## Work order
Copy the full listing exactly, word for word.

## Information provided
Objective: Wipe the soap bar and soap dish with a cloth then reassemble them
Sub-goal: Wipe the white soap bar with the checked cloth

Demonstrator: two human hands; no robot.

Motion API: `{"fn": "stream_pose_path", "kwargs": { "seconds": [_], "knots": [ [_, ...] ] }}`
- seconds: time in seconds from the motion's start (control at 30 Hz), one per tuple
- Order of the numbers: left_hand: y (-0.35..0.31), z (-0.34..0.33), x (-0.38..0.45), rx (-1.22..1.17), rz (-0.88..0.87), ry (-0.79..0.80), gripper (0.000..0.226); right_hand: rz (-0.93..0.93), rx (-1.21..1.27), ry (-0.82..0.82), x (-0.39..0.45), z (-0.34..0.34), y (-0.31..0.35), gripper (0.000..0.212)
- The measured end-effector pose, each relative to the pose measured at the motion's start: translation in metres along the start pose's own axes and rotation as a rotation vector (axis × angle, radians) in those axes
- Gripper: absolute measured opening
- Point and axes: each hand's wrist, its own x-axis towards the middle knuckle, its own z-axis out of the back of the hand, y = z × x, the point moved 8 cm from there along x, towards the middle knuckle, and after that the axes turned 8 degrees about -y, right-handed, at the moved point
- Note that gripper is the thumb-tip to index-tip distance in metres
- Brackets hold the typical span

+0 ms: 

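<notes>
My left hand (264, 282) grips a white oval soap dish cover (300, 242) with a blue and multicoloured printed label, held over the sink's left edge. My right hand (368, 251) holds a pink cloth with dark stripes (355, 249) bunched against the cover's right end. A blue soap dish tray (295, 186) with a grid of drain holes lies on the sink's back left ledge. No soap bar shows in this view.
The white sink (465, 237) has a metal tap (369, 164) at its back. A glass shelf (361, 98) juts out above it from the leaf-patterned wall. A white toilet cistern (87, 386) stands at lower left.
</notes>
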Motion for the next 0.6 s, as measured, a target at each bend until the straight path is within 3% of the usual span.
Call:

## Result of the exercise
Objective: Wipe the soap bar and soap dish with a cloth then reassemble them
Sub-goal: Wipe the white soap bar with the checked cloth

Demonstrator: two human hands; no robot.

Motion API: `{"fn": "stream_pose_path", "kwargs": { "seconds": [_], "knots": [ [_, ...] ] }}`
- seconds: time in seconds from the motion's start (control at 30 Hz), one per tuple
- Order of the numbers: left_hand: y (-0.35..0.31), z (-0.34..0.33), x (-0.38..0.45), rx (-1.22..1.17), rz (-0.88..0.87), ry (-0.79..0.80), gripper (0.000..0.226); right_hand: rz (-0.93..0.93), rx (-1.21..1.27), ry (-0.82..0.82), x (-0.39..0.45), z (-0.34..0.34), y (-0.31..0.35), gripper (0.000..0.212)
- The measured end-effector pose, each relative to the pose measured at the motion's start: translation in metres along the start pose's own axes and rotation as a rotation vector (axis × angle, radians) in those axes
- Gripper: absolute measured opening
- Point and axes: each hand's wrist, its own x-axis towards the middle knuckle, its own z-axis out of the back of the hand, y = z × x, the point moved 8 cm from there along x, towards the middle knuckle, and after that the axes turned 8 degrees about -y, right-handed, at the moved point
- Note that gripper is the thumb-tip to index-tip distance in metres
- Brackets hold the typical span

+0 ms: 

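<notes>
My left hand (264, 282) grips a white oval soap dish cover (300, 242) with a blue and multicoloured printed label, held over the sink's left edge. My right hand (368, 251) holds a pink cloth with dark stripes (355, 249) bunched against the cover's right end. A blue soap dish tray (295, 186) with a grid of drain holes lies on the sink's back left ledge. No soap bar shows in this view.
The white sink (465, 237) has a metal tap (369, 164) at its back. A glass shelf (361, 98) juts out above it from the leaf-patterned wall. A white toilet cistern (87, 386) stands at lower left.
</notes>
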Motion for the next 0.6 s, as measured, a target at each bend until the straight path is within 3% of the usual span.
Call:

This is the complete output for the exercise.